BÊLIT & VALERIA : ACIER CONTRE MAGIE
Bêlit & Valeria : Sword vs Sorcery #1-5 – Etats-Unis – 2022
Genre : Heroic Fantasy, Action
Dessinateur : Rodney Buchemi
Scénariste : Max Bemis
Nombre de pages : 144 pages
Éditeur : Graph Zeppelin
Date de sortie : 17 juillet 2024
LE PITCH
Bêlit, à la tête d’un navire, est en quête d’aventures et de réponses à ses tourments. Elle trouvera parmi ses prisonnières une alliée tout aussi belle et dangereuse qu’elle : Valeria.
Les usurpatrices
L’ère hyperboréen est vaste et mystérieuse, et de nombreux contours en sont encore inexplorée, car non l’univers crée par Robert E. Howard ne s’arrête pas à Conan et d’autres héros sont prêts à prendre le flambeau. Des héroïnes en l’occurrence, Bêlit et Valerie, figures secondaires du canon littéraire qui prennent leur indépendance dans un comics plein de feu, de sang, de magie, de sexe… et de palabres.
Si Red Sonja est aujourd’hui considérée comme le pendant féminin de Conan, tout aussi puissante, indépendante et affirmée que lui, elle n’était dans les mots de Robert E. Howard qu’un personnage issue d’une autre chronologie largement revisitée pour les comics à l’époque de Marvel.
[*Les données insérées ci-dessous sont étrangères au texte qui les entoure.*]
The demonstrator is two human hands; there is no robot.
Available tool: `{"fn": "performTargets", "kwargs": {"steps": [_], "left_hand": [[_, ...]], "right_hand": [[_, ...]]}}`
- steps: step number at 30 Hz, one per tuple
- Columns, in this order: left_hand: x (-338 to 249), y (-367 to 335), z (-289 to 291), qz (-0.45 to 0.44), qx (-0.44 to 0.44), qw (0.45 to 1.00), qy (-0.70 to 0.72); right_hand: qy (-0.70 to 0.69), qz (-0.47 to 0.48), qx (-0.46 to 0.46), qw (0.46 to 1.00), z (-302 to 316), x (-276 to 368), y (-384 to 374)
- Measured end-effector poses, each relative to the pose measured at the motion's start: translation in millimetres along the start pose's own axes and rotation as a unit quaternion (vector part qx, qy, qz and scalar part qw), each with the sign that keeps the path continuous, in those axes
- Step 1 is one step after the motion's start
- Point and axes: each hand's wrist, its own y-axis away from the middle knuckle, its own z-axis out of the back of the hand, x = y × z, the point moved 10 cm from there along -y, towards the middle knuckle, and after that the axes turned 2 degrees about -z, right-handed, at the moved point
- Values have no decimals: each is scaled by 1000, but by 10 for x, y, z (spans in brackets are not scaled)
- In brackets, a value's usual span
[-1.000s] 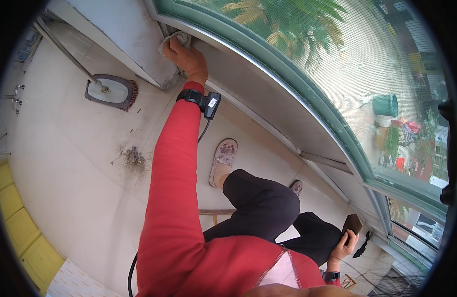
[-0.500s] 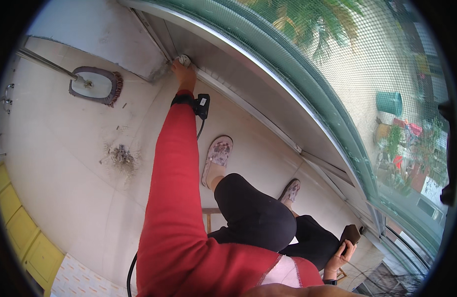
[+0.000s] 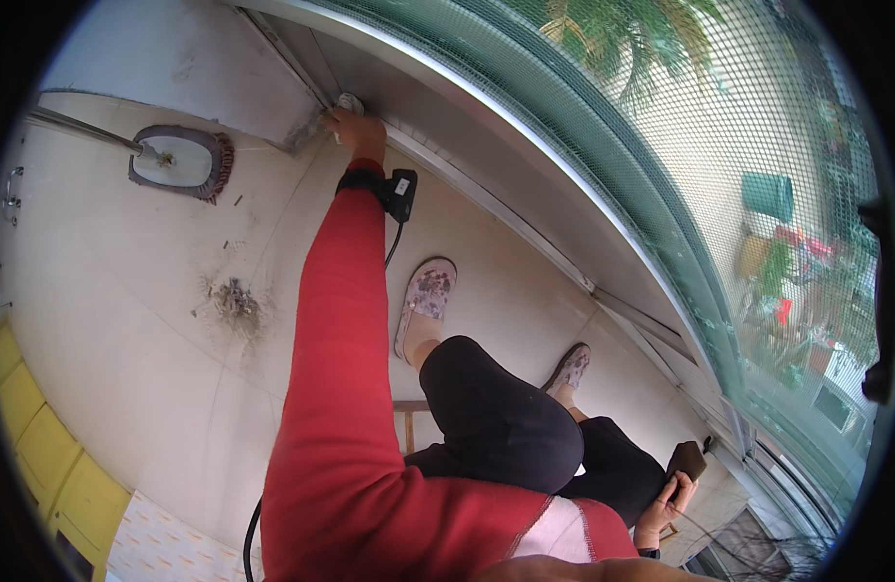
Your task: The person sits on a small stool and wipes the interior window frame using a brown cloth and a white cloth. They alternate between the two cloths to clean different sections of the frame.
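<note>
My left hand (image 3: 357, 133) reaches to the low corner where the wall meets the base below the window. Its fingers are closed on a crumpled whitish cloth (image 3: 349, 103), pressed against the corner; part of the cloth is hidden by the hand. A black band with a small black device (image 3: 401, 195) is strapped round the left wrist, over the red sleeve. Beside my knee at the lower right, my right hand (image 3: 669, 504) grips a dark brown, flat-sided object (image 3: 687, 461) whose kind I cannot make out.
A mop (image 3: 181, 160) with a grey fringe lies on the pale floor at the left. Near it is a pile of dirt (image 3: 236, 303). Yellow cabinets (image 3: 55, 461) stand at the lower left. The mesh window screen (image 3: 700, 126) runs along the right. My slippered feet (image 3: 428, 291) are on the floor.
My left hand has shifted slightly left, its wrist more bent and its fingers turned toward the wall corner, still with the cloth. My right hand stays where it was.
</note>
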Motion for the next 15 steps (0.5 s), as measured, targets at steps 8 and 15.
{"fn": "performTargets", "kwargs": {"steps": [8,15], "left_hand": [[-587,1383,-627,-24,191,933,305],[-1461,3057,-892,85,447,692,561]], "right_hand": [[-16,3,-27,999,50,25,61],[-27,13,-64,997,193,-50,269]]}}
Bêlit et Valeria elles, sont bel et bien apparues dans les pages des nouvelles de Conan et pas les moins connues : La première était la fameuse Reine des côtes noires qui terrorisaient les mers du sud, et la seconde l’héroïne de l’incontournable Les Clous rouges, elles même capitaine pirate, largement transformée en guerrière romantique dans le long métrage de John Millius. Leur autre point commun est bien entendu d’avoir partagé la couche du célèbre cimmérien. Profitant d’une petite faille légale dans les droits entourant ces deux noms, l’éditeur indépendant Ablaze a donc édité une minisérie de 5 fascicules les réunissant toutes deux dans la même aventure. L’une vient de renaitre au fond des océans, l’autre était recherchée par un riche marchand qui rêvait d’elle comme esclave sexuelle (ça se comprend), et toutes deux malgré leurs rapports de force et de séduction évidents, leurs besoins de domination autant à coup de langues que de sabres, vont assez rapidement devenir alliées. Deux femmes fortes, hautement sexy, mortelles et fortes en gueules qui se retrouvent au cœur d’une vaste bataille entre le bien et le mal, échos d’un lointain massacre ayant eu lieu au royaume des dieux.
Les flibustières
Les premiers épisodes sont ainsi pleins de promesses mettant en avant une épopée barbare décomplexée ultra violente, bourrée d’humour en dessous de la ceinture, faite de batailles navales, de membres tranchés, de massacres de magiciens lubriques et d’orgies sexuelles affirmant totalement le comic comme une publication pour adulte. Une orientation fermement appuyée par les planches musclées de Rodney Buchemi (Kiss : Blood and Stardust, Incredible Hercules…) soulignant le moindre muscle saillant, se vautrant dans les effets gores, les poses sauvages et cajolant la sensualité des corps sculptés de nos demoiselles. Un coté grosse artillerie plutôt plaisant mais qui souffre clairement des ambitions démesurées de son scénarise Max Bemis (Moon Knight, Evil Empire, Heavy…) qui veut absolument mélanger la vulgarité de nos personnages (ça parle vraiment beaucoup de cul) avec des aspirations pseudo-littéraires. Ça parle beaucoup tout court, souvent de manière curieusement ampoulée, et ce coté prolixe accompagne un changement d’échelle qui apparait vraiment à partir du troisième chapitre avec un affrontement entre les dieux (en gros Crom qui ravage tout sur son passage) qui devient le reflet assez lourdaud (et parfois bien nébuleux) d’une instrumentalisation et d’un asservissement des femmes à travers les âges. Une métaphore explicitée en long, en large et en travers, qui amoindrit drastiquement le fun premier et ironiquement transforme nos deux féministes à la présence naturelle et à l’humour rentre-dedans, en instruments du destin beaucoup moins maitresse d’elle-même et finalement de leur corps.
Dommage, les deux dames méritaient certainement mieux et n’avaient effectivement pas franchement d’aide pour montrer ce que pouvait donner des femmes qui imposent leur volonté, leurs choix, leur sauvagerie et les désirs.